Mais n’oublions pas un instant combien nous avons besoin des créateurs, des artistes et d’une façon générale des praticiens des métiers d’art qui nous offrent la matière première de nos rêves et plaisirs culturels. Leur protection et la garantie de leurs revenus ne sont pas un accessoire coûteux, mais notre minimum vital commun.

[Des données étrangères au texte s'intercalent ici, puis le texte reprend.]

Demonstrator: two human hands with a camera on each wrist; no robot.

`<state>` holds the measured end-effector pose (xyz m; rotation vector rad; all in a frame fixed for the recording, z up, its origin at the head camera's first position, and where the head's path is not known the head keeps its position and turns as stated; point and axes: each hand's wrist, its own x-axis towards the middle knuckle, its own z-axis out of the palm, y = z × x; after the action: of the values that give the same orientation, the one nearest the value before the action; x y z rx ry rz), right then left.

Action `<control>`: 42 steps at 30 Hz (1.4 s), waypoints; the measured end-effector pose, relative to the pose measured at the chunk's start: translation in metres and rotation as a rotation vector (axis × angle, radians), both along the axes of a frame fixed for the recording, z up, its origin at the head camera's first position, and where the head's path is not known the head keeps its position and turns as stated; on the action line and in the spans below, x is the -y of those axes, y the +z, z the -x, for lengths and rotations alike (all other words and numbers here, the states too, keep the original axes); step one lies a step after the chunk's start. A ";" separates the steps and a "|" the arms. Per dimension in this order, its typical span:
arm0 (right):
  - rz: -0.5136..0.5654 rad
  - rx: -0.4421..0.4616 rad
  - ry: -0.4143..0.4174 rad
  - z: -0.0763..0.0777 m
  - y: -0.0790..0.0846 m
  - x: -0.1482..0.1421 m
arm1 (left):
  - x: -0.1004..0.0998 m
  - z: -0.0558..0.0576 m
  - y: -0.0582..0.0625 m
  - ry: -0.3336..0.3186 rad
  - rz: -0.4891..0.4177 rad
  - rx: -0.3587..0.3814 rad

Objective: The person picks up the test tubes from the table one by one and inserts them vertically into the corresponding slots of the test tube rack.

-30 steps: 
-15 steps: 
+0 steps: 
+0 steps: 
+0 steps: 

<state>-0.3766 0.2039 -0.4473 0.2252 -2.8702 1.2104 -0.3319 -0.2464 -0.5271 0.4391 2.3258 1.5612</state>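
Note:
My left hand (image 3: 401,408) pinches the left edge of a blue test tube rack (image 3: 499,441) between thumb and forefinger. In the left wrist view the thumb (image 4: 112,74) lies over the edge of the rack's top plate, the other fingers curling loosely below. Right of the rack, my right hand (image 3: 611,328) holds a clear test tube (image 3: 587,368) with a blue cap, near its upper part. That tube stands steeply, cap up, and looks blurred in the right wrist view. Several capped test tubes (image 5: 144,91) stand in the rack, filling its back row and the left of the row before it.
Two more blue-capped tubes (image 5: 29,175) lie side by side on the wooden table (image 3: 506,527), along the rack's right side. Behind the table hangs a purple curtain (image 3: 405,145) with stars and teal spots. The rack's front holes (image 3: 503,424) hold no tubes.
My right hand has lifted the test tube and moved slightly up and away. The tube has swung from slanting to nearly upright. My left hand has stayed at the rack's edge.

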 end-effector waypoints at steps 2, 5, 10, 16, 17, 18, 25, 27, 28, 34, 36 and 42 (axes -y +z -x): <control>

-URGENCE « SCOLARITÉ » : éviter de bricoler
La fermeture des établissements scolaires est effective depuis le lundi 16 mars, et ce au moins jusqu’aux vacances de printemps. Pour assurer une continuité pédagogique, des outils numériques sont mobilisés, comme Pronote ou les ENT (espaces numériques de travail) mais ils saturent à cause de l’afflux massif de connexions. Les élèves et des parents doivent bricoler. Cela implique des journées décousues et la continuité scolaire n’est pas assurée. Comment bien étudier lorsque l’enseignant n’est pas à proximité et que les parents ne peuvent pas aider en cas de difficultés ? Comment bien étudier lorsqu’on vit dans un logement trop petit, trop bruyant sans espace pour soi ?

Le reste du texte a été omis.